**TASK TO CARRY OUT**
Transcribe the data exactly. Pictures stay out.

======== INFORMATION PROVIDED

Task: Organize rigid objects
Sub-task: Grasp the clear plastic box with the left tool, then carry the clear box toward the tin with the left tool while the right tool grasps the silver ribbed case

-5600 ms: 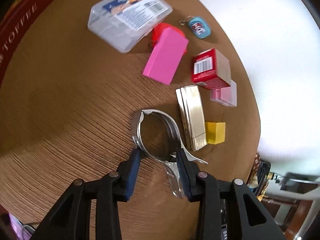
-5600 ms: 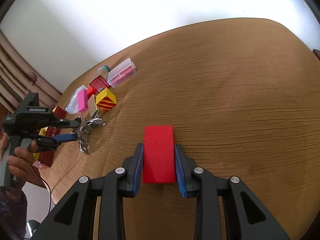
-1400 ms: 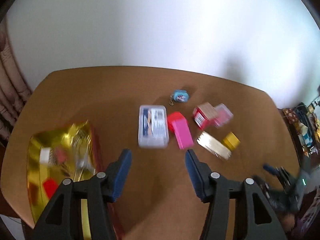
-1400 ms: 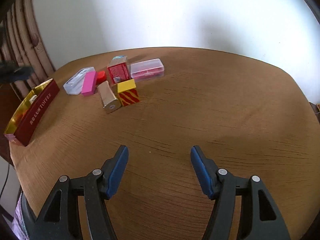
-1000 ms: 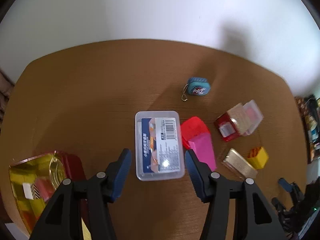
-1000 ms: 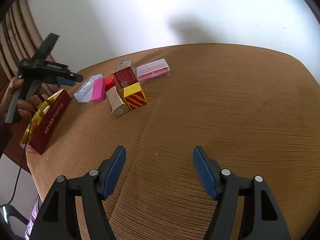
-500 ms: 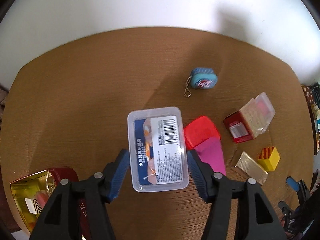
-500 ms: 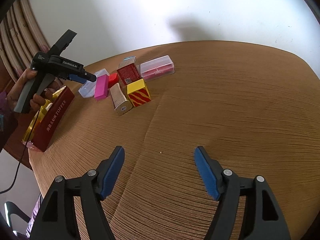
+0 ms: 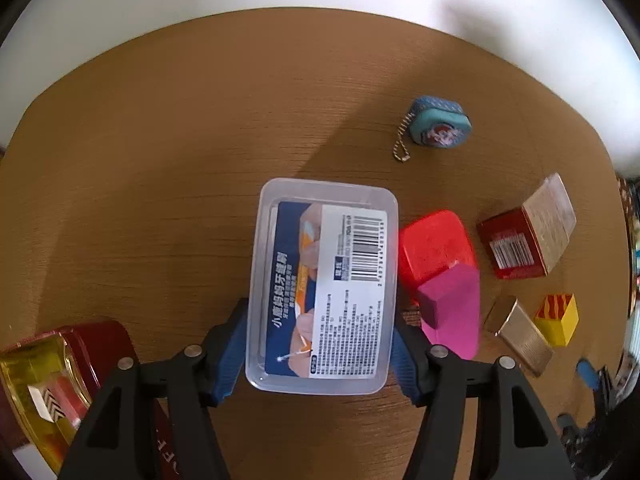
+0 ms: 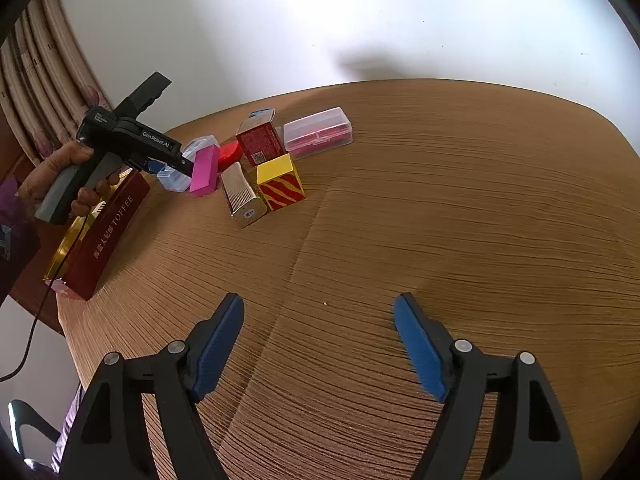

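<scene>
My left gripper [image 9: 320,344] is wide open, its blue fingers on either side of a clear plastic box with a blue and white label [image 9: 324,288] that lies on the brown table. I cannot tell whether the pads touch the box. The box also shows in the right wrist view [image 10: 180,168]. A pink block [image 9: 452,316] leans on a red block [image 9: 434,244] just right of the box. My right gripper [image 10: 320,340] is open and empty above bare table, far from the objects.
A red and gold toffee tin [image 9: 52,376] with small items inside stands at the left [image 10: 100,228]. Further right lie a blue keychain tin [image 9: 440,126], a red carton [image 9: 524,236], a gold case [image 9: 520,336], a yellow striped cube [image 9: 560,320] and a clear pink box [image 10: 318,132].
My left gripper has come down and forward over the clear box, so that its open fingers now straddle it. My right gripper has stayed open and almost still.
</scene>
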Demonstrator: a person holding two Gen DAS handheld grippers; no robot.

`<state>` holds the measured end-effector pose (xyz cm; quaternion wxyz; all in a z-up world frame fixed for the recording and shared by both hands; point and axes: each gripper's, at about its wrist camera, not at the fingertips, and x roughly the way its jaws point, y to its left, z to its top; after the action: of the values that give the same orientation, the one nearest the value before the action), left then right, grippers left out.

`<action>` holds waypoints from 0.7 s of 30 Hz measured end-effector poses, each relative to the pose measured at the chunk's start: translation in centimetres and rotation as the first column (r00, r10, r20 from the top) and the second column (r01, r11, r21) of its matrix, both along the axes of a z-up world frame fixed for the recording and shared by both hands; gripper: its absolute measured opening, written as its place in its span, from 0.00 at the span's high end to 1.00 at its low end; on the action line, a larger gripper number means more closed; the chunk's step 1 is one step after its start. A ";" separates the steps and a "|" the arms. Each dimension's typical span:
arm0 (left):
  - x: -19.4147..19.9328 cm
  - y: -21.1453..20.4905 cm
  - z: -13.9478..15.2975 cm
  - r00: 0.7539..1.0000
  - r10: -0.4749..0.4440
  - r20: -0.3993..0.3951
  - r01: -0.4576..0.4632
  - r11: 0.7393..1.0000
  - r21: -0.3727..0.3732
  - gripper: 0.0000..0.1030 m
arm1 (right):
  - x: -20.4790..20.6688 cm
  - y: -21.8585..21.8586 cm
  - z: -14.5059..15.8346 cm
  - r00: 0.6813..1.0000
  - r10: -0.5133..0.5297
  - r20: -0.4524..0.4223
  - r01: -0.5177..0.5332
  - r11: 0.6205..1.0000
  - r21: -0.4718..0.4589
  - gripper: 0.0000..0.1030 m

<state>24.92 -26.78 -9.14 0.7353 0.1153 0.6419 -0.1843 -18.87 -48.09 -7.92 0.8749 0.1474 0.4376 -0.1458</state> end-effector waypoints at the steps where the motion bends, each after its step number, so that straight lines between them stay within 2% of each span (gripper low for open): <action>1: 0.0 0.1 0.0 1.000 0.016 0.007 -0.016 1.000 -0.011 0.39 | 0.0 0.0 0.0 1.000 0.000 0.000 0.000 1.000 0.000 0.26; 5: -1.0 1.0 0.2 0.998 0.042 0.040 -0.041 0.999 -0.035 0.39 | -0.1 0.0 0.0 1.000 0.000 -0.001 0.000 1.000 0.000 0.25; 9: -3.6 2.8 1.1 0.991 0.107 0.078 -0.100 0.991 -0.093 0.39 | -0.4 0.4 0.6 1.000 0.012 0.029 -0.012 1.000 -0.010 0.25; 12: -7.3 3.6 2.7 0.988 0.097 0.124 -0.080 0.988 -0.129 0.39 | 0.6 2.1 1.4 0.991 0.129 0.040 -0.127 0.991 -0.041 0.25; 16: -12.9 4.2 4.5 0.984 0.076 0.164 -0.043 0.980 -0.197 0.39 | 4.0 4.5 2.8 0.949 0.310 0.054 -0.306 0.949 -0.070 0.26; 17: -14.1 4.7 4.7 0.985 0.075 0.157 -0.040 0.975 -0.218 0.39 | 5.3 4.8 3.2 0.933 0.357 0.054 -0.353 0.933 -0.072 0.27; 20: -17.2 5.8 5.6 0.987 0.082 0.140 -0.042 0.963 -0.266 0.39 | 8.7 5.3 3.8 0.890 0.455 0.034 -0.454 0.890 -0.047 0.51; 21: -17.8 6.0 6.0 0.987 0.084 0.141 -0.042 0.961 -0.274 0.39 | 9.8 5.4 3.8 0.880 0.475 0.014 -0.474 0.880 -0.047 0.51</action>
<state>7.09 -20.79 -3.11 0.7961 0.0071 0.5567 -0.2373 -9.06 -42.70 -4.13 0.8923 0.0192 0.4463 0.0652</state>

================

**FINAL ANSWER**
Task: Organize rigid objects
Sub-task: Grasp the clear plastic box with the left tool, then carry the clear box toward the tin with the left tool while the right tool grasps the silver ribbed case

-5600 ms: 
-5600 ms: 
-1400 ms: 
-1400 ms: 
-1000 ms: 
-1000 ms: 
-500 ms: 
-500 ms: 
+0 ms: 
+0 ms: 

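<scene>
My left gripper [image 9: 320,344] is wide open, its blue fingers on either side of a clear plastic box with a blue and white label [image 9: 324,288] that lies on the brown table. I cannot tell whether the pads touch the box. The box also shows in the right wrist view [image 10: 180,168]. A pink block [image 9: 452,316] leans on a red block [image 9: 434,244] just right of the box. My right gripper [image 10: 320,340] is open and empty above bare table, far from the objects.
A red and gold toffee tin [image 9: 52,376] with small items inside stands at the left [image 10: 100,228]. Further right lie a blue keychain tin [image 9: 440,126], a red carton [image 9: 524,236], a gold case [image 9: 520,336], a yellow striped cube [image 9: 560,320] and a clear pink box [image 10: 318,132].
My left gripper has come down and forward over the clear box, so that its open fingers now straddle it. My right gripper has stayed open and almost still.
</scene>
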Demonstrator: a person holding two Gen DAS handheld grippers; no robot.

`<state>` holds the measured end-effector pose (xyz cm; quaternion wxyz; all in a z-up world frame fixed for the recording and shared by both hands; point and axes: each gripper's, at about its wrist camera, not at the fingertips, and x roughly the way its jaws point, y to its left, z to its top; after the action: of the values that give the same orientation, the one nearest the value before the action), left then right, grippers left out.

`<action>` holds waypoints from 0.7 s of 30 Hz measured end-effector poses, each relative to the pose measured at the chunk's start: translation in centimetres and rotation as the first column (r00, r10, r20 from the top) and the second column (r01, r11, r21) of its matrix, both along the axes of a z-up world frame fixed for the recording and shared by both hands; gripper: its absolute measured opening, written as its place in its span, from 0.00 at the span's high end to 1.00 at its low end; on the action line, a larger gripper number means more closed; the chunk's step 1 is one step after its start. A ";" separates the steps and a "|" the arms. Each dimension's typical span:
arm0 (left):
  - x: -19.4147..19.9328 cm
  - y: -21.1453..20.4905 cm
  - z: -13.9478..15.2975 cm
  - r00: 0.7539..1.0000
  - r10: -0.4749..0.4440
  - r20: -0.3993..0.3951
  - r01: -0.4576..0.4632
  - r11: 0.7393..1.0000
  - r21: -0.3727..0.3732
  - gripper: 0.0000..0.1030 m
arm1 (right):
  - x: -20.4790..20.6688 cm
  - y: -21.8585..21.8586 cm
  - z: -14.5059..15.8346 cm
  - r00: 0.6813..1.0000
  - r10: -0.5133..0.5297
  - r20: -0.4524..0.4223
  - r01: -0.5177..0.5332
  - r11: 0.6205..1.0000
  - r21: -0.4718..0.4589
  - gripper: 0.0000..0.1030 m

<state>24.92 -26.78 -9.14 0.7353 0.1153 0.6419 -0.1843 -18.87 -48.09 -7.92 0.8749 0.1474 0.4376 -0.1458</state> end-effector waypoints at the steps where the motion bends, each after its step number, so that straight lines between them stay within 2% of each span (gripper low for open): <action>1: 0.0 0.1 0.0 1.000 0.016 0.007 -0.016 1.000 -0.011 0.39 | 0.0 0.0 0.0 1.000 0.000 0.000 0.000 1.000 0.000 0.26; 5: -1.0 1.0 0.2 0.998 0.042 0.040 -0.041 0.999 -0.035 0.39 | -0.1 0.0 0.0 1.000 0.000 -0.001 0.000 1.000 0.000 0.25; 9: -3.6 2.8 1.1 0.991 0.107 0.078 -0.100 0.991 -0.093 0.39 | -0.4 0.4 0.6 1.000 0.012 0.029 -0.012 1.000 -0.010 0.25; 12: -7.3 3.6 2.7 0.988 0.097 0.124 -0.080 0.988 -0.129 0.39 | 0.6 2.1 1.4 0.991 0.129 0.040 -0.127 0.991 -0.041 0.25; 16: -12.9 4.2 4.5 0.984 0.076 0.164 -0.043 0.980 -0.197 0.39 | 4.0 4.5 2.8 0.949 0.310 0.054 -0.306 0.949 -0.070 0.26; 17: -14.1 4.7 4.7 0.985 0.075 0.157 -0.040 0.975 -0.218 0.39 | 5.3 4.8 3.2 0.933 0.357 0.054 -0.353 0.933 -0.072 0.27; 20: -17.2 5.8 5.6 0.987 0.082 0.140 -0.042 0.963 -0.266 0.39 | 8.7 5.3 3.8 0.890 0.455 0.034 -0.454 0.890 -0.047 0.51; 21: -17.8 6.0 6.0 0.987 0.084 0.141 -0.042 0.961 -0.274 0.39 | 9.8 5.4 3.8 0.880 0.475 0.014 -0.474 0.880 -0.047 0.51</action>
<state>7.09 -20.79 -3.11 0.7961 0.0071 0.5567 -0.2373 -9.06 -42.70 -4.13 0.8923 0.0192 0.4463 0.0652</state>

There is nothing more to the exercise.